# One and only one...



## robmet1015 (Nov 23, 2011)

Well I've been researching the "one" gun to buy for mainly 75% shoot at range and 25% PD at home. I dont plan on carrying the gun. Caliber does not matter but I have read the 45 to 22 conversion options on some can be appealing for shooting alot. Many people have told me their opinions and thoughts. S&W, Kimber, Berrata, and Springfield. 1911 models.

I have shot 22's to 50 cals in the past. All the friends have guns and shoot from time to time and hate using other peoples property. I would like a high quality, reliable product that will last for a long period. I plan on using quality ammo. I dont have a set price range so money is no object. 

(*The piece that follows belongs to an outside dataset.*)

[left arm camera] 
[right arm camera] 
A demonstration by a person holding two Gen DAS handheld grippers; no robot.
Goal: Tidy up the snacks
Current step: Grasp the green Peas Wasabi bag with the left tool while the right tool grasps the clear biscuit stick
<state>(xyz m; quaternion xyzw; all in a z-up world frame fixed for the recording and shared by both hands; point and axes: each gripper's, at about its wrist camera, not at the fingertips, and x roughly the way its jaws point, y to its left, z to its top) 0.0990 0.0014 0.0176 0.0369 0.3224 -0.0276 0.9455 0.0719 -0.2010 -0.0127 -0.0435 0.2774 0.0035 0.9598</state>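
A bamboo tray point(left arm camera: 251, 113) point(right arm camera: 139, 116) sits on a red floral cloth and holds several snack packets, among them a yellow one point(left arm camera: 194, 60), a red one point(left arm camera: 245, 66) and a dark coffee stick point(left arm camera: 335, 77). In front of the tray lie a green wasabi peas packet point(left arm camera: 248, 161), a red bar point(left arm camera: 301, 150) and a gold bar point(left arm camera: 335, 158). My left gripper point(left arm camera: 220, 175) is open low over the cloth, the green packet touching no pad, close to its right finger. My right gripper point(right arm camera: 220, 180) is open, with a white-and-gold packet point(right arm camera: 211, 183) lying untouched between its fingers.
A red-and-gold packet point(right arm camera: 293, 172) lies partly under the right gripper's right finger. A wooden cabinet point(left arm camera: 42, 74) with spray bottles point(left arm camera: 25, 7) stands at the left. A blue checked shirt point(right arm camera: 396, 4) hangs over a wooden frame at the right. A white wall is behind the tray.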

I'd love to know peoples quick thoughts and how I should proceed. I am heading to a gun place this evening to look and hope I dont impulse buy. 

Any thoughts?


----------



## TedDeBearFrmHell (Jul 1, 2011)

welcome to the forum from southern oregon


----------



## berettatoter (Sep 1, 2011)

A Beretta 92F. JMHO.


----------



## rgrundy (Jul 16, 2011)

Any high quality pistol with a high quality 22 conversion is fine. I have several Glocks in 40 caliber with 9 mm conversion barrels and have a Tactical Solutions 22 conversion for them. The same with my SIGs. A P220 and 226 with 22 conversions manufactured by SIG.


----------



## jakeleinen1 (Jul 20, 2011)

Kimber and Springfield make a mean .45 caliber 1911, can't go wrong with them

But if your using this for a range gun, you may want a 9mm or a .40 ammo is so much cheaper than .45, if you like .22 like you mentioned then get the expensive conversion kit. I cant justify paying much for a .22 conversion kit, thats why i own 9s, which are fun and cheap to shoot. 

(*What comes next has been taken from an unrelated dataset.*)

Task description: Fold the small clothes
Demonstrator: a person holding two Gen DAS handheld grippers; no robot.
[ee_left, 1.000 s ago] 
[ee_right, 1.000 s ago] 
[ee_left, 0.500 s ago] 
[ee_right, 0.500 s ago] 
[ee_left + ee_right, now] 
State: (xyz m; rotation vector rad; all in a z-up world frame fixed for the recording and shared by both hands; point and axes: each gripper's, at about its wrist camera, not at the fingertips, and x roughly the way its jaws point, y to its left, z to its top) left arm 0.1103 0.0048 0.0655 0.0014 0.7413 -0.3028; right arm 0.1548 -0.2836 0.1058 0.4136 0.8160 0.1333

If I had to get rid of all my guns and only had 1 gun, I choose a Glock 17


----------



## cclaxton (Jul 10, 2011)

A modest sized 9mm with Safety/Decocker or DAO long pull. Cheap ammo and safe gun. I don't think you can go wrong with any of these guns:

SIG SP2022 9mm: DA/SA and Decocker, Tac rail for light. 
Cz SP-01 or P-07 or Phantom: DA/SA safety/decocker, Tac rail for light.
S&W M&P: 4.25" barrel with thumb safety;
Ruger SR9: Striker-fired with Safety.
Walther PPQ/P99: Great striker-fired gun with Safety
FNX-9: DA/SA Lightweight polymer, safety/decocker, tac rail. 
Beretta PX4:; Various models. Check out the C series. 

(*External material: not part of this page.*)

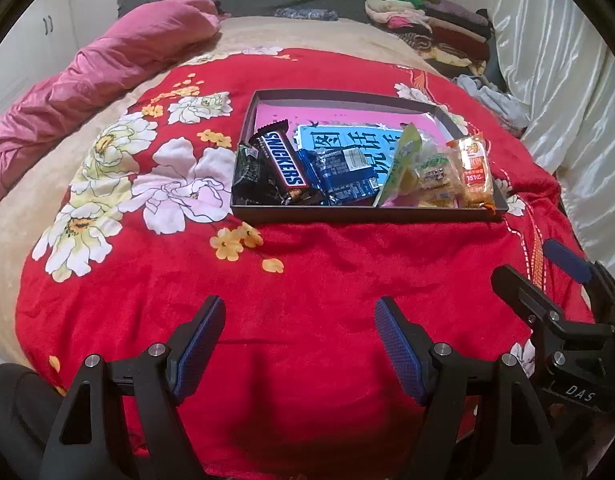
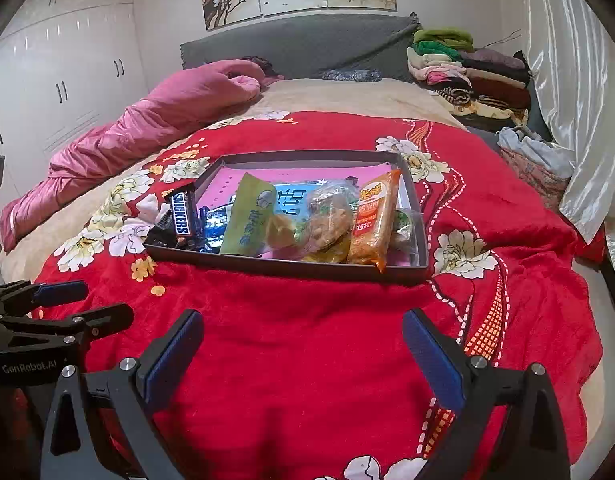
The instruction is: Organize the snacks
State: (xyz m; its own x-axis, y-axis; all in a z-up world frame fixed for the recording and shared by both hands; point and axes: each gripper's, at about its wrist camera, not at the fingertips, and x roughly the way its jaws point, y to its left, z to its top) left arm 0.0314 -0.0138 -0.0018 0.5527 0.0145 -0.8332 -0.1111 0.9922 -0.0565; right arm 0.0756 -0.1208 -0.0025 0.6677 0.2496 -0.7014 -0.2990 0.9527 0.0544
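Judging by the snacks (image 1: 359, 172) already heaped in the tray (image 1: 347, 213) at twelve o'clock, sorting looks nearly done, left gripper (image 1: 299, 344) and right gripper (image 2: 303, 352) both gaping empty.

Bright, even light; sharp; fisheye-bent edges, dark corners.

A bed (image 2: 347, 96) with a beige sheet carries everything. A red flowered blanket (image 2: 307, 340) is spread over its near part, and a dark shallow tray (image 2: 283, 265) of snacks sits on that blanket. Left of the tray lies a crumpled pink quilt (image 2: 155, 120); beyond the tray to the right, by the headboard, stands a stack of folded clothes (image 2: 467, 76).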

Of these I would choose the CZ, but I am now shooting a CZ in competition and I love it. 
The 1911 style are SA-only and I they require use of the safety and harder to dry fire.
The Glock's don't have safeties and have relatively light triggers....less safe IMHO. You can get them with safeties...in that case, great. 
I would avoid Taurus and the cheaper brands, although the Bersa 9mm's are a great value and good DA/SA guns. 
Good Luck....you gotta get them in your hand and shoot them if possible to find the right gun for you.
CC


----------



## chessail77 (Mar 15, 2011)

If your decision is not based on economics then Sig has everything you spelled out in your search.....


----------



## jakeleinen1 (Jul 20, 2011)

Open carry, concealed carry...

Just having a gun with you either way... priceless


----------



## sgms (Jun 2, 2010)

Welcome to the forum. You might be interested in the EAA Witness 9m/m-.22 long rifle combo. EAA imports a very go product and both the 9m/m and 22 can be found all over. as well as the 9 m/m being a decent PD option.


----------



## legallyarmed (Oct 25, 2011)

Glock


----------



## cougartex (Jan 2, 2010)

Beretta 92FS


----------



## Adrenolin (Oct 26, 2011)

I really enjoy shooting my compact Walther PPS 9mm which is fairly cheap to shoot. For HD keep Speer Gold Dot 124gr HP Short barrel loaded. For range and fun shooting buy Sellier & Bellot 115gr FMJ which can be bought in 1000 bulk for about 200.00 shipped. The S&B ammo might be inexpensive but it is NOT cheap and I've yet to have a single issue with it. Save the brass to reload yourself reduces the cost much more and it adds a personal touch to your shooting. I usually buy it from BulkAmmo and you can usually find a coupon code for an extra 10.00 savings.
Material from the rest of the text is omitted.